What to do ▸
Lines in the entries below where the word "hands" shows up should each be copied.

Recorded data

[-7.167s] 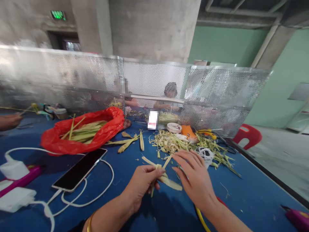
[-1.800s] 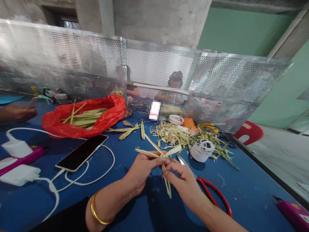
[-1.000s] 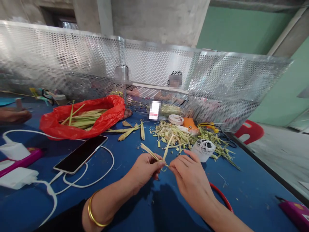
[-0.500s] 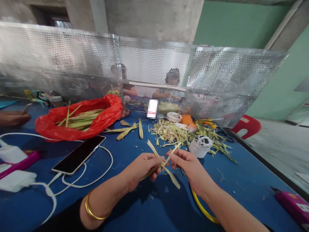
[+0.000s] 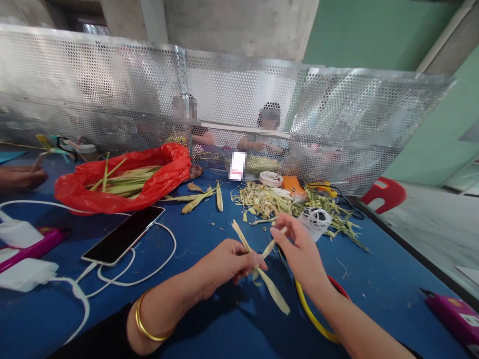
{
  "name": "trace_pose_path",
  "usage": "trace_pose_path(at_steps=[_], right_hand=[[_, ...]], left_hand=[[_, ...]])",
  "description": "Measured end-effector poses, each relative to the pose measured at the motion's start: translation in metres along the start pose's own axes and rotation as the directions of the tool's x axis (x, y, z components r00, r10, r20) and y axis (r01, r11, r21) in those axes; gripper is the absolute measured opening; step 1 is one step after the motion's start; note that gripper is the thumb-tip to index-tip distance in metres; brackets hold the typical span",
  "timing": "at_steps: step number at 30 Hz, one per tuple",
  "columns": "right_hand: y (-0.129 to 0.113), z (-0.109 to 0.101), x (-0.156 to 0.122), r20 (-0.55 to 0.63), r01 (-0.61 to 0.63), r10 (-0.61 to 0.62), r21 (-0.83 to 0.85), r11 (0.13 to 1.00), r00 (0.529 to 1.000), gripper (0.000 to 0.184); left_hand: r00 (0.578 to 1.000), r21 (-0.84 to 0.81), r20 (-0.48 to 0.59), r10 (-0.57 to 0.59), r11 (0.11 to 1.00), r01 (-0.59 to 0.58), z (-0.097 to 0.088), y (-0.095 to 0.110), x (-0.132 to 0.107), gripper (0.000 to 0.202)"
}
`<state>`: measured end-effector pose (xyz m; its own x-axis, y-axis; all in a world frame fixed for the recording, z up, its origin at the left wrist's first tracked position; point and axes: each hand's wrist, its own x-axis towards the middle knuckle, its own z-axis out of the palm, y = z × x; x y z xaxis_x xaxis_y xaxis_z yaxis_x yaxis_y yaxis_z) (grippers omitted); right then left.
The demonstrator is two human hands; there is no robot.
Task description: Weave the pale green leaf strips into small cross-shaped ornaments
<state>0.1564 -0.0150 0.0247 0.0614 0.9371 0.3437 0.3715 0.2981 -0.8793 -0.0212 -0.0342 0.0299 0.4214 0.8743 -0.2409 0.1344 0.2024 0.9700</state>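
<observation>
Pale, dry leaf strips [image 5: 275,290] cross one another in front of me, above the blue table. My left hand [image 5: 234,264] is closed on them where they cross, thumb on top. One strip end points up and away, and a wider end hangs toward me on the right. My right hand [image 5: 297,247] pinches the end of another strip [image 5: 269,248] that runs up to the right from the crossing. A yellow and red band or hoop [image 5: 312,319] lies under my right forearm, partly hidden by it.
On the left stand a red plastic bag [image 5: 75,192] of leaf strips and a phone [image 5: 125,234] with white cables. Leaf scraps [image 5: 258,199], a tape roll [image 5: 271,178] and a white cup-like holder [image 5: 316,224] lie ahead. A perforated metal screen [image 5: 232,85] closes the back. Another person's hand [image 5: 22,177] shows at left.
My right hand has risen and moved slightly right, drawing its strip end away from the crossing. The lower strip end has swung a little right. My left hand keeps its grip.
</observation>
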Motion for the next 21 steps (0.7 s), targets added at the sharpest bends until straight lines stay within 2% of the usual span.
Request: trace_pose_path(at_steps=[1, 2, 4, 6, 8, 10, 12, 15, 17, 19, 21], right_hand=[[-0.001, -0.003, 0.001, -0.077, 0.109, -0.118, -0.113, 0.988, 0.99, 0.033], [-0.002, -0.005, 0.001, -0.074, 0.209, -0.228, -0.208, 0.956, 0.971, 0.032], [-0.005, -0.006, -0.001, 0.082, 0.358, -0.349, -0.286, 0.889, 0.933, 0.019], [-0.008, -0.002, -0.006, 0.266, 0.368, -0.303, -0.24, 0.898, 0.915, 0.009], [-0.01, 0.003, -0.011, 0.345, 0.273, -0.203, -0.168, 0.947, 0.916, 0.013], [-0.012, 0.007, -0.015, 0.331, 0.175, -0.134, -0.099, 0.98, 0.934, 0.018], [-0.013, 0.01, -0.017, 0.274, 0.138, -0.12, -0.049, 0.989, 0.954, 0.021], [-0.01, 0.012, -0.019, 0.206, 0.176, -0.166, -0.034, 0.984, 0.964, 0.023], [-0.006, 0.012, -0.018, 0.217, 0.221, -0.206, -0.049, 0.974, 0.954, 0.023], [-0.003, 0.01, -0.015, 0.211, 0.265, -0.244, -0.077, 0.961, 0.946, 0.019], [-0.001, 0.003, -0.01, 0.124, 0.313, -0.298, -0.132, 0.94, 0.947, 0.012]], left_hand=[[1.0, -0.01, 0.005, -0.008, 1.0, 0.008, 0.001, 0.0, 0.0, 0.034], [1.0, -0.009, 0.01, -0.01, 1.0, 0.01, 0.002, 0.001, -0.001, 0.034], [1.0, 0.024, 0.012, -0.004, 1.0, 0.003, 0.004, 0.001, -0.001, 0.032], [1.0, 0.088, 0.003, -0.003, 0.996, 0.002, 0.008, 0.001, -0.001, 0.027], [1.0, 0.156, -0.01, -0.004, 0.988, 0.006, 0.011, 0.0, -0.001, 0.024], [1.0, 0.199, -0.004, -0.009, 0.98, 0.01, 0.014, -0.001, 0.0, 0.024], [1.0, 0.206, 0.019, -0.021, 0.978, 0.017, 0.015, -0.001, 0.0, 0.027], [0.996, 0.202, 0.07, -0.055, 0.979, 0.039, 0.016, -0.002, -0.001, 0.03], [0.994, 0.199, 0.086, -0.07, 0.979, 0.052, 0.015, -0.002, -0.001, 0.032], [0.996, 0.149, 0.06, -0.061, 0.988, 0.051, 0.013, -0.001, -0.001, 0.033], [1.0, 0.038, 0.002, -0.031, 0.999, 0.031, 0.009, 0.001, 0.0, 0.033]])
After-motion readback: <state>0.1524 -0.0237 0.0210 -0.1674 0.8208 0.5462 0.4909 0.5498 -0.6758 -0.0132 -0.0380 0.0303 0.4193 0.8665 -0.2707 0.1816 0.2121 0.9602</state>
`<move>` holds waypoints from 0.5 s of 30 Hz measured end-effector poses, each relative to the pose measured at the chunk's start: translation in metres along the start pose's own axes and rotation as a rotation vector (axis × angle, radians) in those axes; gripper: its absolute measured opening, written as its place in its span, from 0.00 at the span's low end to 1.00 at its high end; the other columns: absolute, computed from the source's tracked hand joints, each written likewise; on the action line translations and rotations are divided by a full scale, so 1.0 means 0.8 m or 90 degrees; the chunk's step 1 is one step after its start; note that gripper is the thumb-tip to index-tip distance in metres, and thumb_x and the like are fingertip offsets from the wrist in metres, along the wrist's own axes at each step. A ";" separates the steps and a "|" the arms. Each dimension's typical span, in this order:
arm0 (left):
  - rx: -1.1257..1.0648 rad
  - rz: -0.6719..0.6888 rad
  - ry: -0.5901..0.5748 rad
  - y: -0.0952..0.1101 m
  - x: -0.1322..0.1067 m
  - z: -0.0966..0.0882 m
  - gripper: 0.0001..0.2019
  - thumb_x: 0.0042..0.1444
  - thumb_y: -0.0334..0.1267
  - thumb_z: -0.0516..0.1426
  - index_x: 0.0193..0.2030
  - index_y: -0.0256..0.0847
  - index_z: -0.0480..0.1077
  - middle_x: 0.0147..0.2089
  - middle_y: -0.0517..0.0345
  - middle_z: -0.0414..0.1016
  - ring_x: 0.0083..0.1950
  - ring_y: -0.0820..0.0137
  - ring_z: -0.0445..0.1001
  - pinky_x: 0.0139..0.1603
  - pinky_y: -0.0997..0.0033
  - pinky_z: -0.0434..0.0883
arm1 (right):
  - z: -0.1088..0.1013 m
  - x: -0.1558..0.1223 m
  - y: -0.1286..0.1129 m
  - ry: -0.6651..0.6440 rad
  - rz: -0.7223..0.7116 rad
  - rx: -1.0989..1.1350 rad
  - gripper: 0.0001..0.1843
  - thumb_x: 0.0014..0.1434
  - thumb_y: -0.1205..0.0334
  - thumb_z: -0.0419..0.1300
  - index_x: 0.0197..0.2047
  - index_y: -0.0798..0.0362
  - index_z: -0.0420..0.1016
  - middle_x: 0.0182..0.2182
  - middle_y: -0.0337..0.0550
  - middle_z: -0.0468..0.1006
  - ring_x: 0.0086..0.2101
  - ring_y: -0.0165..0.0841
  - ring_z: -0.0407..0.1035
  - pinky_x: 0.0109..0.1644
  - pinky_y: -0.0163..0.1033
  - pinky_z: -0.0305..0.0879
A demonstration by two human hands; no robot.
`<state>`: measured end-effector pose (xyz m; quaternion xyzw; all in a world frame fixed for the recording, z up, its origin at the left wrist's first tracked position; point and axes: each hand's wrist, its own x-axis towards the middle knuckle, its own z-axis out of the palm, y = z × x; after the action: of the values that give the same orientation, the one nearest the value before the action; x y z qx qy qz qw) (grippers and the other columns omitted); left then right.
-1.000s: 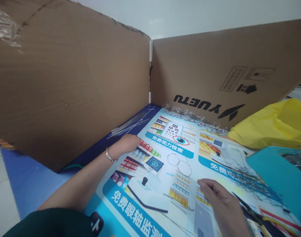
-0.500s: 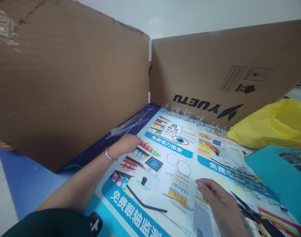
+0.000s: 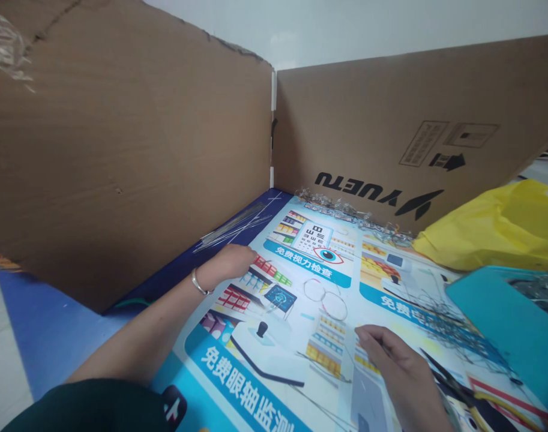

Written response ▸
The demonstrator is two human hands; there is no robot.
A demonstration by two human hands; no robot.

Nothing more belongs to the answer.